Now trying to make the ROC curves, one for the training set and one for the test set:

# Make a line for the random classification, AUC = 0.5: 
r_probs = [0 for _ in range(len(Y_test))]
r_auc = roc_auc_score(Y_test,r_probs)
r_fpr, r_tpr , _ = roc_curve(Y_test, r_probs)

y_pred_proba = lasso_model.predict_proba(scaled_X_train)[::,1]
fpr, tpr, _ = roc_curve(Y_train,  y_pred_proba)
auc = roc_auc_score(Y_train, y_pred_proba)

#create ROC curve

plt.plot(r_fpr, r_tpr, linestyle = '--', label = 'Random Prediction (AUROC = %0.3f)' %r_auc)
plt.plot(fpr,tpr,label="AUC="+str(auc))
plt.title('Train set ROC')
plt.ylabel('True Positive Rate')
plt.xlabel('False Positive Rate')
plt.legend(loc=4)
plt.show()

I get the error that predict_proba does not exist for lasso regression, since it is not a classification algorithm.

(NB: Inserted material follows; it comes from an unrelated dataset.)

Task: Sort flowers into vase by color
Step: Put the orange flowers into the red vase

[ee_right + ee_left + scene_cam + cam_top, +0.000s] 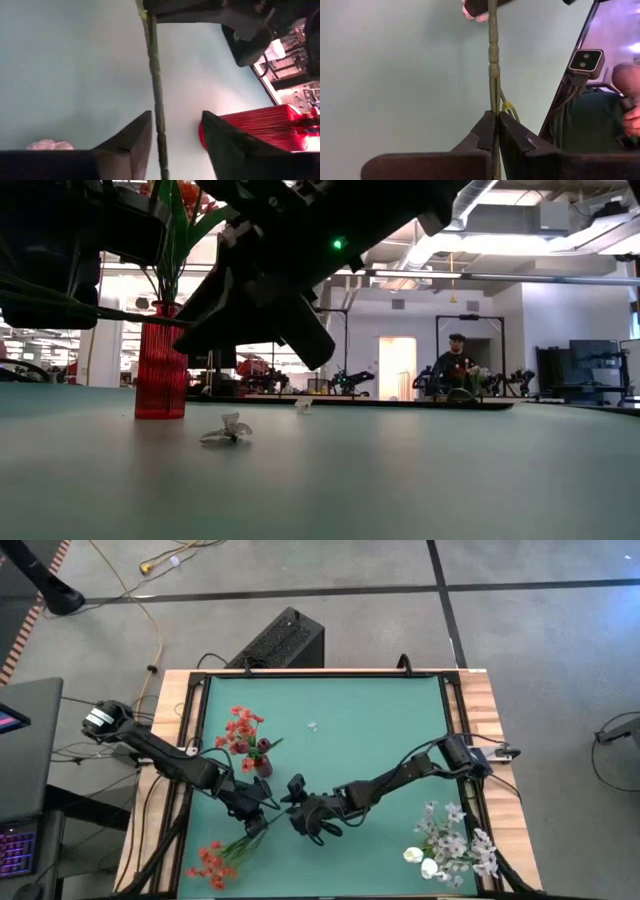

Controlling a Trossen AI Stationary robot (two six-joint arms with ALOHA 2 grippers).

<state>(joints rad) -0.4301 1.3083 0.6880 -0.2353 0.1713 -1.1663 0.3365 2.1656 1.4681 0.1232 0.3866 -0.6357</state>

So how can I plot a ROC curve?


Solution

  • Lasso is basically linear model with L1 regularization. You can enable this kind of regularization for LogisticRegression() using penalty='l1' for the same effect (see this question, for example).

    Alternatively, you can try to duct tape a sigmoid function to your Lasso() output, but that'd be doing the same thing as above with much more effort.